Monday, October 11, 2010

blog 19

This is probably the best article I could have found for this subject.  The article I read is analyzing the movie Mean Girls, which just about every teenager has seen.  The article begins summarizing the movie, discussing how cliques are the base of this movie.  The main character in the movie is Cady Heron who just began her junior year in high school after being home schooled by her zoologist parents in Africa.  Her first day she ends up eating her lunch in a bathroom stall, because none of the cliques would accept the new girl.  The next day Janis (a very punk ‘art freak’) and her friend Damian (who is gay) let Cady sit at their table as they describe all the different cliques at the school to her.  The cliques consisted of: “JV Jocks, Asian Nerds, Cool Asians, Unfriendly Black Haughties, Sexually Active, [fat] Girls who Eat their Feelings and— the centre of the film’s plot—the Plastics, teen royalty.”  The head of the Plastics, Regina George, rules the school.  Cady and her new friends devise a plan to turn Cady into one of the Plastics to find out all their dirty secrets to ruin them.  When this happens Cady ends up actually turning into one of the Plastics. 

    The point of the movie was to show, in a comical way, the process that new students have to go through when arriving at new schools.  The main scene in the movie that really conveys how teen girls work is when Cady fantasizes attacking Regina like the animals would in the jungles in Africa.  This is pretty much explaining that high school is survival of the fittest.  It is not about being yourself and finding friends like you, it is just about fitting in with a group so you are not a social outcast.  In the episode of Buffy that I am using for my paper Marcie is the girl being ignored.  This article is concluding that since Marcie has no friends it is because she does not fit into any of the cliques in the school.  I somewhat agree with this, but it is almost impossible not to find someone you can be friends with. 


Resnick, David. "Life in an unjust community: a Hollywood view of high school moral life." Journal of Moral Education 37.1 (2008): 99-113. Academic Search Complete.
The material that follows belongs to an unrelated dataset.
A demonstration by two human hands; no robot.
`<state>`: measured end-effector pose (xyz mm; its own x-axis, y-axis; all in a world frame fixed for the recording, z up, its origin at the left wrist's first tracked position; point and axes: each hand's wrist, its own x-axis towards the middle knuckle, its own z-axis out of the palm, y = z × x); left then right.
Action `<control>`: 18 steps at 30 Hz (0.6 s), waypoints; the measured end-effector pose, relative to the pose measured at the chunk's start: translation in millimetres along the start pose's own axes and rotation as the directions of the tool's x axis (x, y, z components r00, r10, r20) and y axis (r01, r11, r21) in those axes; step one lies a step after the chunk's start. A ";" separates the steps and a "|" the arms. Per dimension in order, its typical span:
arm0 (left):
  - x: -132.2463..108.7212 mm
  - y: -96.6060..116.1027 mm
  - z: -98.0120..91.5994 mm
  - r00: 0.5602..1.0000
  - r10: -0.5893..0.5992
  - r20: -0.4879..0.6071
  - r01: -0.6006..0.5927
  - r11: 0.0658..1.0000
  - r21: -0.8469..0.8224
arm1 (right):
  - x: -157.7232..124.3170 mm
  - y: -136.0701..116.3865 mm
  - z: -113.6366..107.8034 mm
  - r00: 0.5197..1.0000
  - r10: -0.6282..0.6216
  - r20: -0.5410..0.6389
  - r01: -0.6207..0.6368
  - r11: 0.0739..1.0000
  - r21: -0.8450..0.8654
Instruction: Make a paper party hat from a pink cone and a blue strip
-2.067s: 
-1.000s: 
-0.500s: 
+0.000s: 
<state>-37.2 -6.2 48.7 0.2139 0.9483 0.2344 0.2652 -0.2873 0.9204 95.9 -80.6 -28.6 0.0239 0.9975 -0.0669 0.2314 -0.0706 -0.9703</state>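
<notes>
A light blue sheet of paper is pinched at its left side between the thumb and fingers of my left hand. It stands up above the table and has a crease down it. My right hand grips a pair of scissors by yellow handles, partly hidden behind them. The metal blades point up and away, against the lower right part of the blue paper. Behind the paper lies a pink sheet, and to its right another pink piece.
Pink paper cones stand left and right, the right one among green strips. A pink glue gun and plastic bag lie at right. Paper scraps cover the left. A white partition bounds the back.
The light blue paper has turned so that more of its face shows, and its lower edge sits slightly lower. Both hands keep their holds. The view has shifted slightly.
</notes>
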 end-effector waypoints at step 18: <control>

EBSCO. Web. 11 Oct. 2010.

2 comments:

  1. I love Mean Girls!!! I also remember that part when Janet is explaining all of the different cliques in the cafeteria. Mean Girls definitely captures the segregation of people into different types of groups, though I don't think many high schools in real life are like that. Though maybe thats just my school.

    ReplyDelete
  2. I saw in your recent posts you said you had read an article about mean girls.. so I had to read it. I LOVE mean girls, one of my favorite movies. And I agree with what Grace said, it definitely has the most stereotypical segregation a school can have. What a great way to describe high school.